#### Work task:
Retype the records word for word. Skip every image.

Data extracted from a collection:
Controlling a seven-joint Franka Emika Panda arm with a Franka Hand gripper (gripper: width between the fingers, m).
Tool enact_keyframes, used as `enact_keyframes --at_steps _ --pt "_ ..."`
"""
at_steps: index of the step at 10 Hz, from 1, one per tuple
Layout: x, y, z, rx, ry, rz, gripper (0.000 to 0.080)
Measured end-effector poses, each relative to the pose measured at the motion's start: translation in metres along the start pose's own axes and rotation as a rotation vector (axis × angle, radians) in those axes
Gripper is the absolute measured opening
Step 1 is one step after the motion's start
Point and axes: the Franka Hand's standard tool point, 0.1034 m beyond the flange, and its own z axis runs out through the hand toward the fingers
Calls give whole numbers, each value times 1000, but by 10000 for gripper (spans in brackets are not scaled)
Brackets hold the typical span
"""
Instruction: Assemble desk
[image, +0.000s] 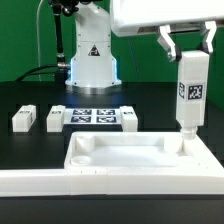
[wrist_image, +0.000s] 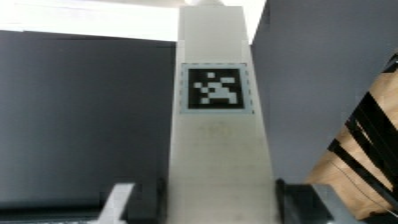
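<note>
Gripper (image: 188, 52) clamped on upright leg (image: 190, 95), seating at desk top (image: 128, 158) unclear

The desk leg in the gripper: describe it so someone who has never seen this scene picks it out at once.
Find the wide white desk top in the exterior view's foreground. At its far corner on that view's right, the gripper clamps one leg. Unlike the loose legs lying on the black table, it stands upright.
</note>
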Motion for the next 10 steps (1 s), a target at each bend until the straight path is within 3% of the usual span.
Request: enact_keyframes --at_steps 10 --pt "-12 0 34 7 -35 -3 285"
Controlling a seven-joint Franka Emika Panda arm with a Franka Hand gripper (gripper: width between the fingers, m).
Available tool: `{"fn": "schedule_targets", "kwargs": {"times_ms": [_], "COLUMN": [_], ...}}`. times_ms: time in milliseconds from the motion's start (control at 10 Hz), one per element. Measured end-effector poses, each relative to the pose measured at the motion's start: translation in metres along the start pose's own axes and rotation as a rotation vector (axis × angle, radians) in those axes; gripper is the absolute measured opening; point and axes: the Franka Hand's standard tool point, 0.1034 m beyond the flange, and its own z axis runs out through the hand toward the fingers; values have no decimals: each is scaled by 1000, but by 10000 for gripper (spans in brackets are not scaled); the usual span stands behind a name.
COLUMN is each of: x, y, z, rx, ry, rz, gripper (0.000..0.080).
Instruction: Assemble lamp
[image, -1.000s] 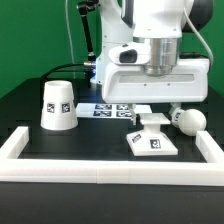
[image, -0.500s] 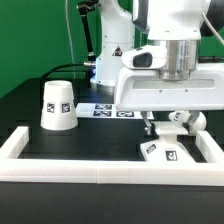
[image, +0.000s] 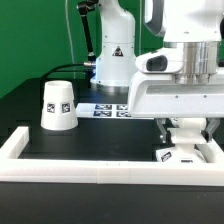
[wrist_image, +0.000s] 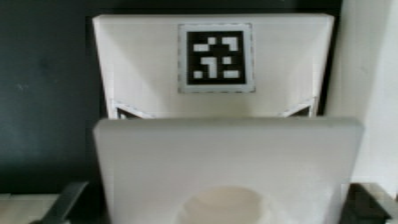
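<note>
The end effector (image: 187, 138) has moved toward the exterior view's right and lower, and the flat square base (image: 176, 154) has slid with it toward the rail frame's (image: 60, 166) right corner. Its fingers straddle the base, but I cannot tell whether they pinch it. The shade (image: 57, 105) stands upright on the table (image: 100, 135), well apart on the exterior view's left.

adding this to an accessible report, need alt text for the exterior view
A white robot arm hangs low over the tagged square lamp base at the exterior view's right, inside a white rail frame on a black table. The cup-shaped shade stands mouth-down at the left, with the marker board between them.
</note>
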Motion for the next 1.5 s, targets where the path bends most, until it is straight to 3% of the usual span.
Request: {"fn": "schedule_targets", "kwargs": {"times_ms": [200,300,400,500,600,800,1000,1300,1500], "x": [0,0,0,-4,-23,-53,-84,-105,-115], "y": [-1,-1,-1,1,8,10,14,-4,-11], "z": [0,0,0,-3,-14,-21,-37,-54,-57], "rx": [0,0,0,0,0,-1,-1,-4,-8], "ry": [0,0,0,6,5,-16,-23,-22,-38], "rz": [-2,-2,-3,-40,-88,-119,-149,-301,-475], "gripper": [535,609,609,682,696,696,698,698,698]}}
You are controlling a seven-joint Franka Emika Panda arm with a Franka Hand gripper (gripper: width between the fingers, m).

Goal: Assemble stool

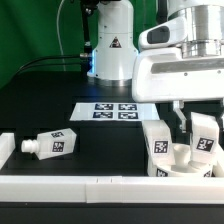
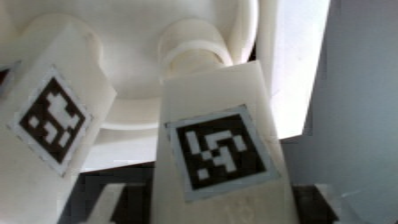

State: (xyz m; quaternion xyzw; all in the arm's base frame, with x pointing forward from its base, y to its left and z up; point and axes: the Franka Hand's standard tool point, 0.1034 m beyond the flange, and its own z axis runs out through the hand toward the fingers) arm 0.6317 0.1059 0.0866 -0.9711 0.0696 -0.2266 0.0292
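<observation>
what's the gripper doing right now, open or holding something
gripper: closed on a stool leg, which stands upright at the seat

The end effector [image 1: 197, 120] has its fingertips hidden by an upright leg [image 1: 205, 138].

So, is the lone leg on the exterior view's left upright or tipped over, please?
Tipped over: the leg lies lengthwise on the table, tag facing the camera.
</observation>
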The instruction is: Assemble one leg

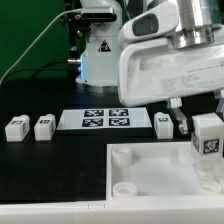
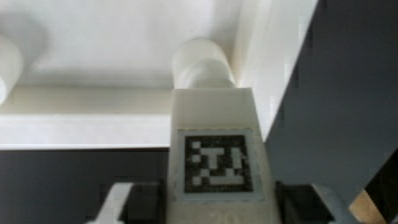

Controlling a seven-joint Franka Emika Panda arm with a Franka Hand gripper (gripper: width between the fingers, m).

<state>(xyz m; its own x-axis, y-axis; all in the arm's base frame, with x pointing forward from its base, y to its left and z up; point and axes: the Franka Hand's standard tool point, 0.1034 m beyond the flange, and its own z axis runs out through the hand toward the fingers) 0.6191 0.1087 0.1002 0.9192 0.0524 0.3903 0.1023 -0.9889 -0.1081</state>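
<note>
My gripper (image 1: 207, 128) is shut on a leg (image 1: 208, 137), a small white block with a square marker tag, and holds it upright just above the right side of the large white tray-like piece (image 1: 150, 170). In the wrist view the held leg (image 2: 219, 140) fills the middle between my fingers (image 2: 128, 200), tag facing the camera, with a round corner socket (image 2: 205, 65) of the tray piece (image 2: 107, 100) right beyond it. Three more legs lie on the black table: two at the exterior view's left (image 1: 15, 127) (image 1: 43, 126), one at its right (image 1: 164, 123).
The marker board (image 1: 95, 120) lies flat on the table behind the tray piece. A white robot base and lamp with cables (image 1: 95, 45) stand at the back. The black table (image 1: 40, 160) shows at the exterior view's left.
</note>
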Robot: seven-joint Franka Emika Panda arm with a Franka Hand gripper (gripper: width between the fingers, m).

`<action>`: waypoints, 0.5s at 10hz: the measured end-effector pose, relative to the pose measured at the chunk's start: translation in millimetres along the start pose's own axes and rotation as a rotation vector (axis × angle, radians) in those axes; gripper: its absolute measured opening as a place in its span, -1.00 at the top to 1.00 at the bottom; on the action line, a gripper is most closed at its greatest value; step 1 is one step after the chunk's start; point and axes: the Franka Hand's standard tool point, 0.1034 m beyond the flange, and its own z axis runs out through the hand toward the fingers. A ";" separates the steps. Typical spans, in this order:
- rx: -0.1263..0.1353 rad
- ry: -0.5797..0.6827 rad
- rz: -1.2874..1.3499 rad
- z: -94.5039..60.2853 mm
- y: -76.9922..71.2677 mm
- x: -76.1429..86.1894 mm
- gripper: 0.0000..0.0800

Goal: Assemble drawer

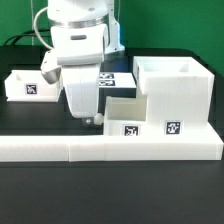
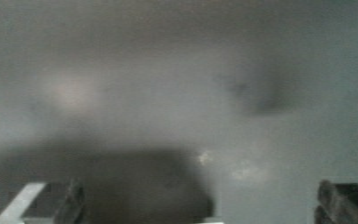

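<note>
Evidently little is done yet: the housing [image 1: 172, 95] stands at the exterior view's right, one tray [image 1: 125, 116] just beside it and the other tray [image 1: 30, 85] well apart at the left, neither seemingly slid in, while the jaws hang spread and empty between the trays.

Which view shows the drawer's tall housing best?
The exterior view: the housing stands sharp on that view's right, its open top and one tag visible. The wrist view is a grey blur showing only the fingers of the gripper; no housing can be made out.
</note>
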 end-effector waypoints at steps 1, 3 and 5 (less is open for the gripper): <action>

#### Answer space:
Controlling a seven-joint Franka Emika Panda arm with a Franka Hand gripper (gripper: width between the fingers, m).
Tool enact_keyframes, used as `enact_keyframes --at_steps _ --pt "_ ..."`
"""
at_steps: index of the step at 10 Hz, from 1, one per tuple
Layout: x, y, z, rx, ry, rz, gripper (0.000 to 0.080)
Measured end-effector poses, each relative to the pose measured at the motion's start: translation in metres along the start pose's own axes and rotation as a rotation vector (axis × angle, radians) in those axes
Gripper is the absolute measured opening
Step 1 is one step after the motion's start
Point and axes: the Franka Hand's standard tool point, 0.1034 m beyond the flange, and its own z axis runs out through the hand toward the fingers
Calls give whole numbers, each value times 1000, but by 10000 for gripper (spans in brackets are not scaled)
Brackets hold the typical span
"""
Instruction: Assemble desk
[image, +0.000s] 
[wrist_image, +0.000s] 
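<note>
Gripper (image: 188, 52) clamped on upright leg (image: 190, 95), seating at desk top (image: 128, 158) unclear

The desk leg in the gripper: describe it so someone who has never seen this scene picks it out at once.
Find the wide white desk top in the exterior view's foreground. At its far corner on that view's right, the gripper clamps one leg. Unlike the loose legs lying on the black table, it stands upright.
</note>
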Motion for the next 10 steps (1 s), a target at each bend until the straight path is within 3% of the usual span.
Request: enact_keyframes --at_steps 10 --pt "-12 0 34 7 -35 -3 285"
Controlling a seven-joint Franka Emika Panda arm with a Franka Hand gripper (gripper: width between the fingers, m).
Available tool: `{"fn": "schedule_targets", "kwargs": {"times_ms": [_], "COLUMN": [_], ...}}`. times_ms: time in milliseconds from the motion's start (control at 10 Hz), one per element. Measured end-effector poses, each relative to the pose measured at the motion's start: translation in metres along the start pose's own axes and rotation as a rotation vector (axis × angle, radians) in those axes; gripper is the absolute measured opening; point and axes: the Franka Hand's standard tool point, 0.1034 m beyond the flange, and its own z axis runs out through the hand toward the fingers; values have no decimals: each is scaled by 1000, but by 10000 for gripper (spans in brackets are not scaled); the usual span stands behind a name.
COLUMN is each of: x, y, z, rx, ry, rz, gripper (0.000..0.080).
Instruction: Assemble lamp
[image, -1.000s] 
[image, -0.500s] 
[image, +0.000s] 
[wrist_image, +0.000s] 
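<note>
The end effector (image: 187, 138) has moved toward the exterior view's right and lower, and the flat square base (image: 176, 154) has slid with it toward the rail frame's (image: 60, 166) right corner. Its fingers straddle the base, but I cannot tell whether they pinch it. The shade (image: 57, 105) stands upright on the table (image: 100, 135), well apart on the exterior view's left.

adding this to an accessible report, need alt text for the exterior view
A white robot arm hangs low over the tagged square lamp base at the exterior view's right, inside a white rail frame on a black table. The cup-shaped shade stands mouth-down at the left, with the marker board between them.
</note>
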Motion for the next 1.5 s, targets where the path bends most, until it is straight to 3% of the usual span.
Request: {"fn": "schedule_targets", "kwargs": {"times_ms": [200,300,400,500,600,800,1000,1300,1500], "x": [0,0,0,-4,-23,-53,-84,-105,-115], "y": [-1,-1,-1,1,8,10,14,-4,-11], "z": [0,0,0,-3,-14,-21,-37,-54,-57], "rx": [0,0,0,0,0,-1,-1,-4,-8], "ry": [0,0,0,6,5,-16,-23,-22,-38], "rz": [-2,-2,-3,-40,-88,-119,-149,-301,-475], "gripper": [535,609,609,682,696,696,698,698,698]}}
You are controlling a seven-joint Franka Emika Panda arm with a Franka Hand gripper (gripper: width between the fingers, m).

Goal: Assemble stool


State: (xyz m; quaternion xyzw; all in the arm's base frame, with x pointing forward from its base, y to its left and z up; point and axes: the Franka Hand's standard tool point, 0.1034 m beyond the flange, and its own z axis runs out through the hand toward the fingers) arm 0.6317 0.1059 0.0866 -0.9711 0.0696 -0.2266 0.0292
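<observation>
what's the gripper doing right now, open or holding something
gripper: closed on a stool leg, which stands upright at the seat

The end effector [image 1: 197, 120] has its fingertips hidden by an upright leg [image 1: 205, 138].

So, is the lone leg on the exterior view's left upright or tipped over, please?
Tipped over: the leg lies lengthwise on the table, tag facing the camera.
</observation>
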The instruction is: Assemble one leg


Controlling a seven-joint Franka Emika Panda arm with a Franka Hand gripper (gripper: width between the fingers, m).

<state>(xyz m; its own x-axis, y-axis; all in the arm's base frame, with x pointing forward from its base, y to its left and z up; point and axes: the Franka Hand's standard tool point, 0.1034 m beyond the flange, and its own z axis runs out through the hand toward the fingers) 0.6191 0.1087 0.1002 0.9192 0.0524 0.3903 0.1023 -0.9889 -0.1081</state>
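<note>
My gripper (image 1: 207, 128) is shut on a leg (image 1: 208, 137), a small white block with a square marker tag, and holds it upright just above the right side of the large white tray-like piece (image 1: 150, 170). In the wrist view the held leg (image 2: 219, 140) fills the middle between my fingers (image 2: 128, 200), tag facing the camera, with a round corner socket (image 2: 205, 65) of the tray piece (image 2: 107, 100) right beyond it. Three more legs lie on the black table: two at the exterior view's left (image 1: 15, 127) (image 1: 43, 126), one at its right (image 1: 164, 123).
The marker board (image 1: 95, 120) lies flat on the table behind the tray piece. A white robot base and lamp with cables (image 1: 95, 45) stand at the back. The black table (image 1: 40, 160) shows at the exterior view's left.
</note>
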Robot: seven-joint Franka Emika Panda arm with a Franka Hand gripper (gripper: width between the fingers, m).

`<action>`: waypoints, 0.5s at 10hz: the measured end-effector pose, relative to the pose measured at the chunk's start: translation in millimetres along the start pose's own axes and rotation as a rotation vector (axis × angle, radians) in those axes; gripper: its absolute measured opening as a place in its span, -1.00 at the top to 1.00 at the bottom; on the action line, a gripper is most closed at its greatest value; step 1 is one step after the chunk's start; point and axes: the Franka Hand's standard tool point, 0.1034 m beyond the flange, and its own z axis runs out through the hand toward the fingers. A ";" separates the steps. Typical spans, in this order:
- rx: -0.1263..0.1353 rad
- ry: -0.5797..0.6827 rad
- rz: -1.2874..1.3499 rad
- z: -94.5039..60.2853 mm
- y: -76.9922..71.2677 mm
- x: -76.1429..86.1894 mm
- gripper: 0.0000..0.0800

Goal: Assemble drawer


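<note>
Evidently little is done yet: the housing [image 1: 172, 95] stands at the exterior view's right, one tray [image 1: 125, 116] just beside it and the other tray [image 1: 30, 85] well apart at the left, neither seemingly slid in, while the jaws hang spread and empty between the trays.

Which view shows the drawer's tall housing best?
The exterior view: the housing stands sharp on that view's right, its open top and one tag visible. The wrist view is a grey blur showing only the fingers of the gripper; no housing can be made out.
</note>
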 end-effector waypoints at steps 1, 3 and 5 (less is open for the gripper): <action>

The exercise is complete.